I’m trying to use shingleprinting to measure document similarity. The process involves the following steps:
- Create a 5-shingling of the two documents D1, D2
- Hash each shingle with a 64-bit hash
- Pick a random permutation of the numbers from 0 to 2^64-1 and apply to shingle hashes
- For each document find the smallest of the resulting values
- If they match count it as a positive example, if not count it as a negative example
- Repeat 3. to 5. a few times
- Use
positive_examples / total examplesas the similarity measure
Step 3 involves generating a random permutation of a very long sequence. Using a Knuth-shuffle seems out of the question. Is there some shortcut for this? Note that in the end we need only a single element of the resulting permutation.
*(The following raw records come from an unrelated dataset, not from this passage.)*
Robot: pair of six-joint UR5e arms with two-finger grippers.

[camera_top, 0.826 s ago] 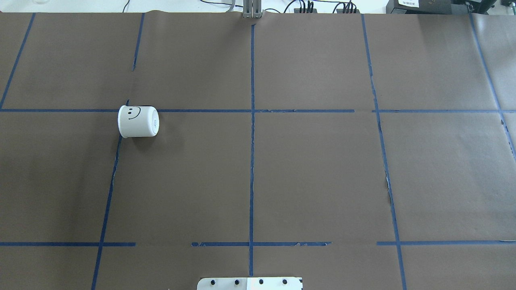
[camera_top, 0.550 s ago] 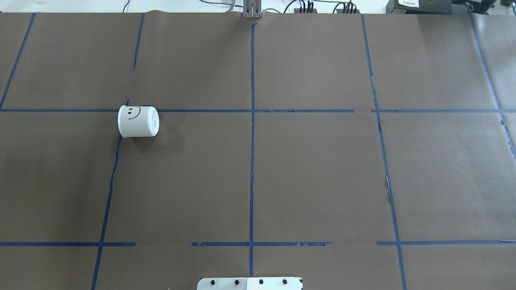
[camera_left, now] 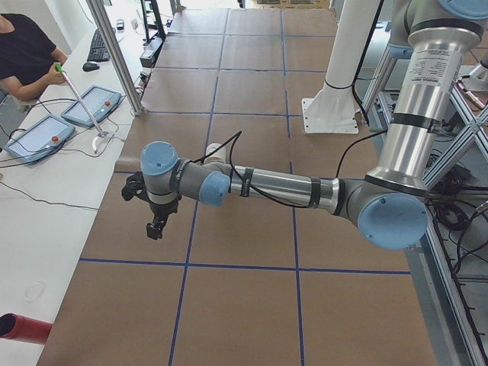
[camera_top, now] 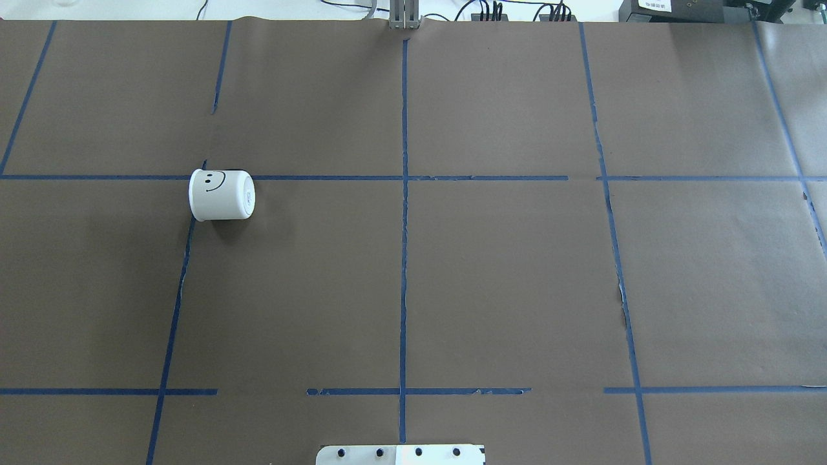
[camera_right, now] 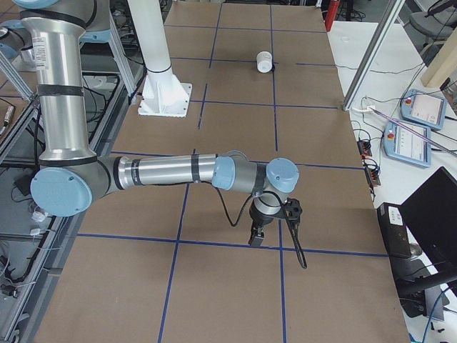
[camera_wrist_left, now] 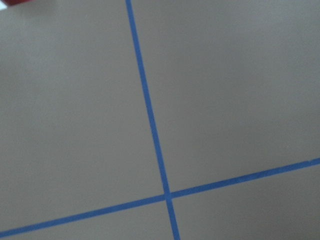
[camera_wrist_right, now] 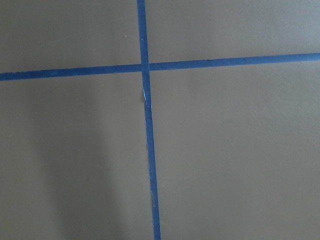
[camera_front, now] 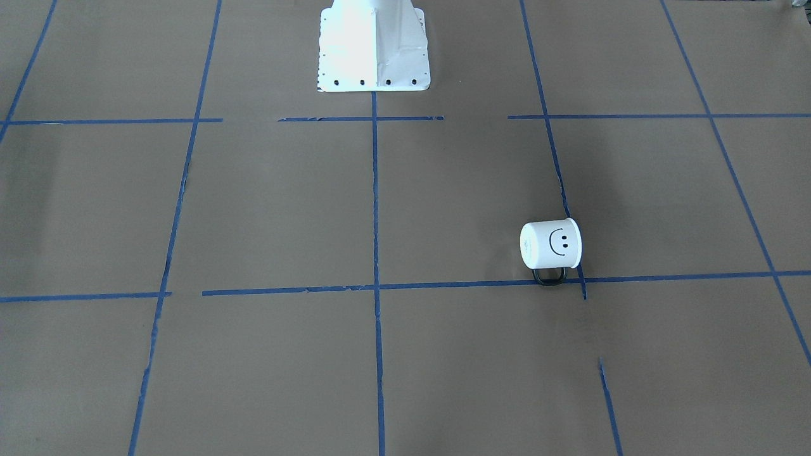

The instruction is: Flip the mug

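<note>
The white mug (camera_top: 221, 194) lies on its side on the brown paper, left of the middle in the overhead view, smiley face up, base toward the table's centre. In the front-facing view the mug (camera_front: 550, 244) shows its black handle (camera_front: 549, 277) lying flat on the side away from the robot. My left gripper (camera_left: 156, 226) hangs over the table's near end in the exterior left view, well short of the mug (camera_left: 216, 150). My right gripper (camera_right: 255, 238) hangs far from the mug (camera_right: 265, 61). I cannot tell whether either is open or shut. Both wrist views show only paper and tape.
The white robot pedestal (camera_front: 374, 44) stands at the table's robot-side edge. Blue tape lines (camera_top: 404, 226) grid the brown paper. An operator (camera_left: 27, 53) and control tablets (camera_left: 91, 105) are beyond the far edge. A red object (camera_left: 23, 328) lies off the table's left end.
</note>
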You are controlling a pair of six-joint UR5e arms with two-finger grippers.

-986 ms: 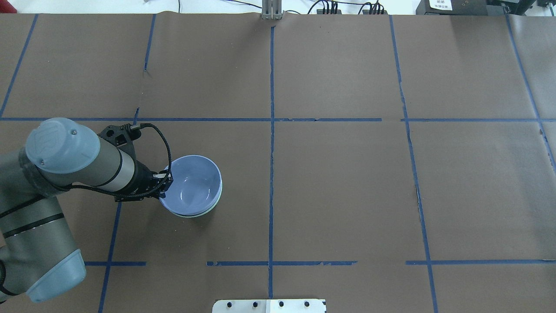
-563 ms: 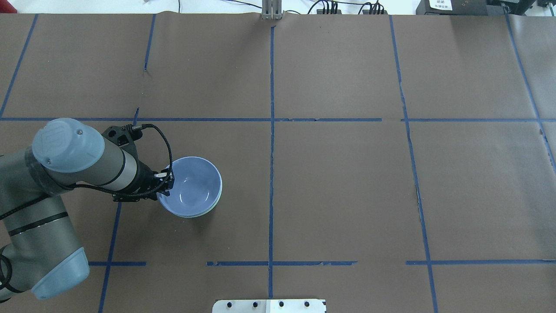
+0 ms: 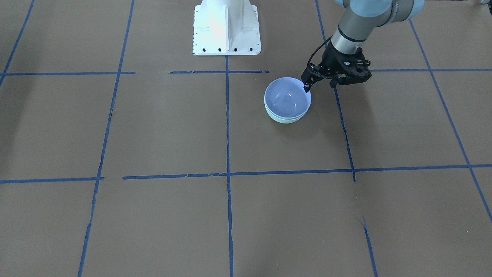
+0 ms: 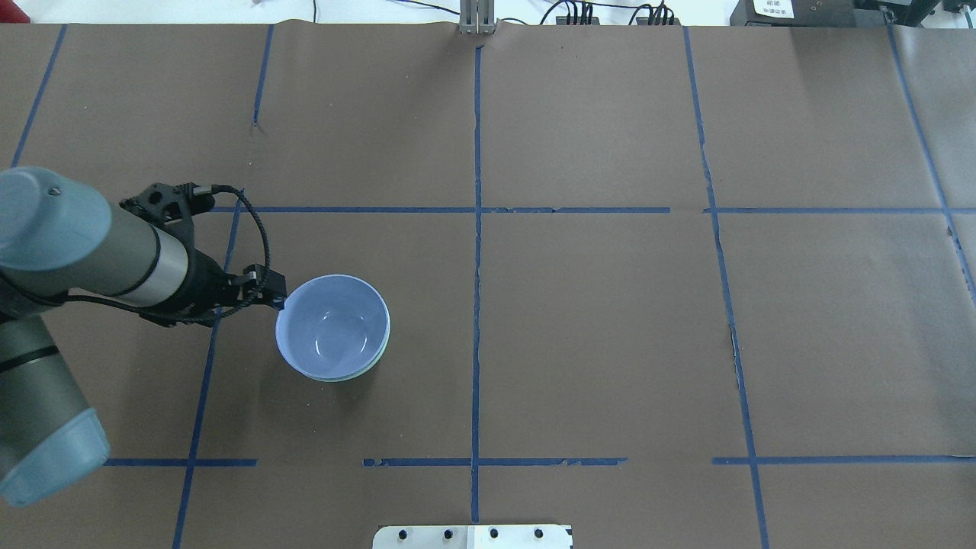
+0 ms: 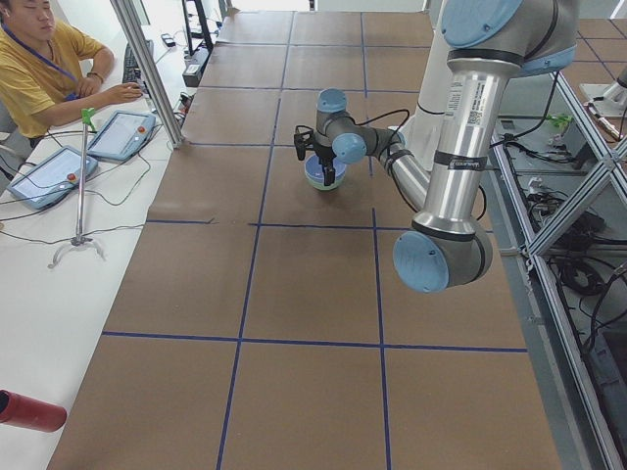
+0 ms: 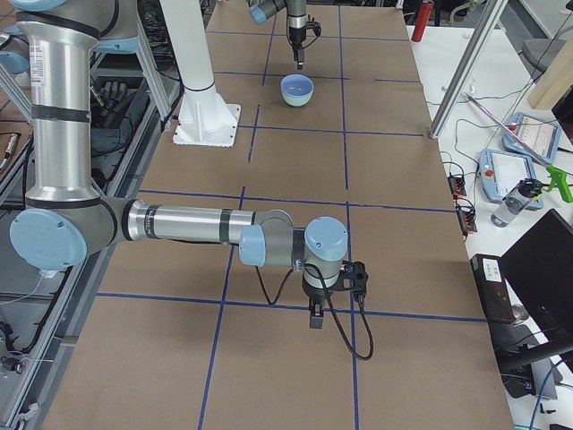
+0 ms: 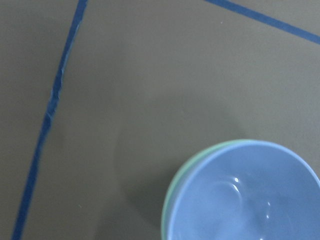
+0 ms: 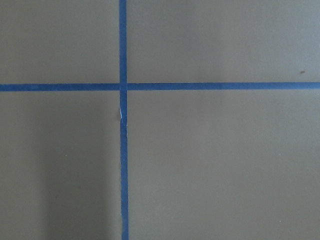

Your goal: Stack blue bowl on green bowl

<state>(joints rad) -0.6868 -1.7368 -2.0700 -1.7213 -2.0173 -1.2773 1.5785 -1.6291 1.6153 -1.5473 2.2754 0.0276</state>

Warning: I’m not 100% positive about this, but I’ve read some of the papers and I believe this is how it works. For instance, in “A small approximately min-wise independent family of hash functions” by Piotr Indyk, he writes “In the implementation integrated with Altavista, the set H was chosen to be a pairwise independent family of hash functions.”
In step 3, you don’t actually need a random permutation on [n] (the integers from 1 to n). It turns out that a pairwise-independent hash function works in practice. So what you do is pick a pairwise-independent hash function h. And then apply h to each of the shingle hashes. You can take the min of those values in step 4.
A standard pairwise-independent hash function is h(x) = ax + b (mod p), where a and b are chosen randomly and p is a prime.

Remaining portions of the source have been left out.